--- WHAT YOU HAVE TO DO ---
Emit a verbatim copy of the lines below from the line with "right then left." through the line with "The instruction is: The", excluding pictures and everything outside that range.

=== DATASET CONTENT ===

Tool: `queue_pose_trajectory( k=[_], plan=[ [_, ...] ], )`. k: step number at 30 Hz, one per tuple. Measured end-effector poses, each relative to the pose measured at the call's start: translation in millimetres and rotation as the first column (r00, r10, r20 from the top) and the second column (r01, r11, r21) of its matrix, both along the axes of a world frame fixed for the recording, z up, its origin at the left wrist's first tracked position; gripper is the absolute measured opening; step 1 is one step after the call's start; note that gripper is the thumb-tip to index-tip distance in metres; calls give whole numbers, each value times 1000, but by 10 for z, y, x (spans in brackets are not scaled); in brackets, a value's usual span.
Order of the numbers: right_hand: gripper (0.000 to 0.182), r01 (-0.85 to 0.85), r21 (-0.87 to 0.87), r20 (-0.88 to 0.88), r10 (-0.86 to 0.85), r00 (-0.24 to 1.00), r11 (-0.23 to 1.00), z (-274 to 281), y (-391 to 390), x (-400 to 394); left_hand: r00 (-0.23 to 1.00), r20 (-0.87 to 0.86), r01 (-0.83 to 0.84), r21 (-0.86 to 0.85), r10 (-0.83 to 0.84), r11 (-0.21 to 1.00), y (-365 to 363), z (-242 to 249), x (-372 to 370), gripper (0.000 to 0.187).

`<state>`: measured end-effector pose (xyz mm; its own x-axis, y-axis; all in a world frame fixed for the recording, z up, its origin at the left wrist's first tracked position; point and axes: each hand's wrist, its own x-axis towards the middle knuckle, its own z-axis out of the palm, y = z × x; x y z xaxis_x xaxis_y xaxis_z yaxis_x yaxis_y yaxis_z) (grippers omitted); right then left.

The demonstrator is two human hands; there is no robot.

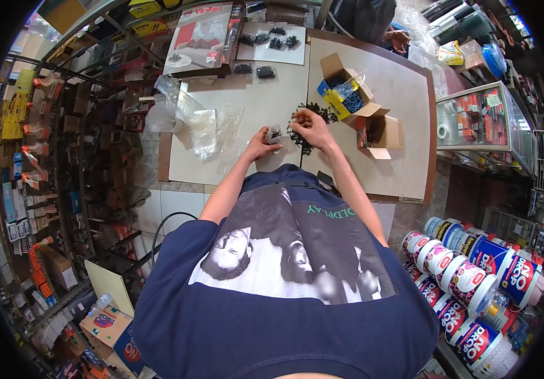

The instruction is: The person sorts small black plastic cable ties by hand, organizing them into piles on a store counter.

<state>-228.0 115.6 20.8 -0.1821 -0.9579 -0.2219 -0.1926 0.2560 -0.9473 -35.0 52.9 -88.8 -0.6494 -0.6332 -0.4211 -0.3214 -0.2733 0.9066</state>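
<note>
My left hand [259, 144] is closed around a small clear plastic bag [275, 136], with some dark pieces visible inside. Just to its right, my right hand [313, 130] hovers at the pile of black screws [304, 147], fingers bent and pinched together. Whatever sits between those fingertips is too small to tell from the pile. More of the screws spread out behind the right hand, close to an open yellow and blue box [346, 108] of bluish-black pieces.
An open cardboard box [388, 134] stands on the table [411, 95] at right. Clear plastic bags [204, 134] lie at left. Several filled packets [265, 72] and a Vinitex box [197, 44] are at the back. A person's hand [400, 40] shows beyond the far edge.
</note>
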Motion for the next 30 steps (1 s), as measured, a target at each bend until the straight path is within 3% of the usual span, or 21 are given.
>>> queue_pose_trajectory(
  k=[7, 10, 13, 16, 21, 30],
  plan=[
    [26, 164, 114, -93, -154, 984, 980, -558, 313, -410, 999, -39, -8, -27, 7, 1000, -5, -101, 6, 61],
    [30, 284, 228, -282, -216, 935, 931, -826, 499, -569, 998, -58, -2, -3, 2, 1000, -18, -170, 20, 61],
    [30, 275, 273, -383, -158, 910, 922, -847, 666, -589, 999, -33, 6, -65, -8, 998, -46, -298, 11, 62],
    [33, 219, 259, -364, -115, 924, 941, -908, 664, -516, 999, -40, 6, -85, -10, 996, -49, -305, 17, 62],
    [30, 141, 203, -392, -52, 919, 969, -1022, 636, -365, 997, -83, -1, 12, 2, 1000, -29, -248, 16, 62],
    [28, 217, 150, -402, -141, 905, 965, -953, 774, -514, 999, -33, -10, 0, 10, 1000, -13, -133, 3, 62]
  ],
)
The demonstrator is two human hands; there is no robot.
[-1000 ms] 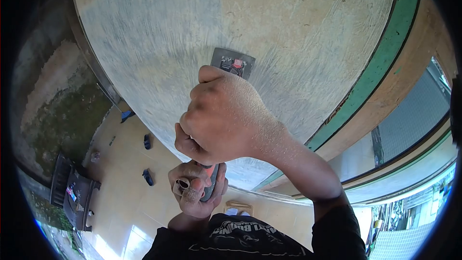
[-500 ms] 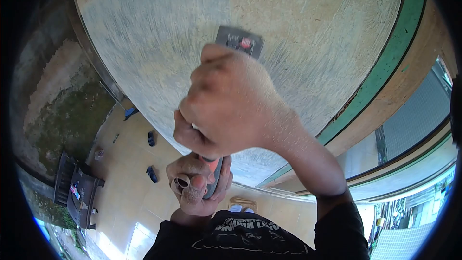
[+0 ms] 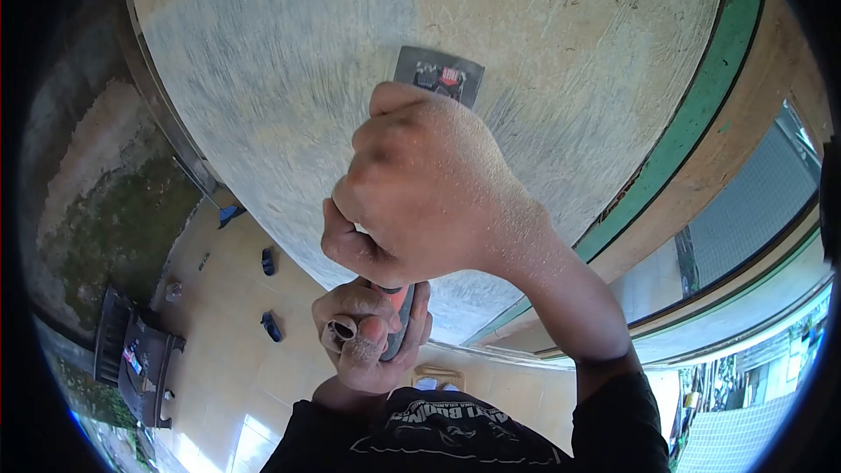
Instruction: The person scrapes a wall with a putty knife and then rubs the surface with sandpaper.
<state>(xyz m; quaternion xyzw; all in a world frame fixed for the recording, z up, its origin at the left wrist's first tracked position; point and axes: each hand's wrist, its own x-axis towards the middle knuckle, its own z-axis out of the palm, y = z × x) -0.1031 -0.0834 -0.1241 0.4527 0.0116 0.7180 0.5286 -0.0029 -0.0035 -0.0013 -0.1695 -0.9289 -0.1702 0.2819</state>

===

--- RESULT BELOW ---
`<state>`: measured end-effector pose (xyz mm; its own x-axis, y-axis; all in a world frame fixed for the recording, z up, its origin at the left wrist's first tracked position; point and axes: each hand's wrist, its own x-axis towards the middle knuckle, its own z-axis out of the palm, y = z × x; x y z xaxis_x xaxis_y xaxis_z yaxis_x yaxis_y yaxis_z) (grippers omitted); right then left.

The demonstrator is two human hands; there is no robot.


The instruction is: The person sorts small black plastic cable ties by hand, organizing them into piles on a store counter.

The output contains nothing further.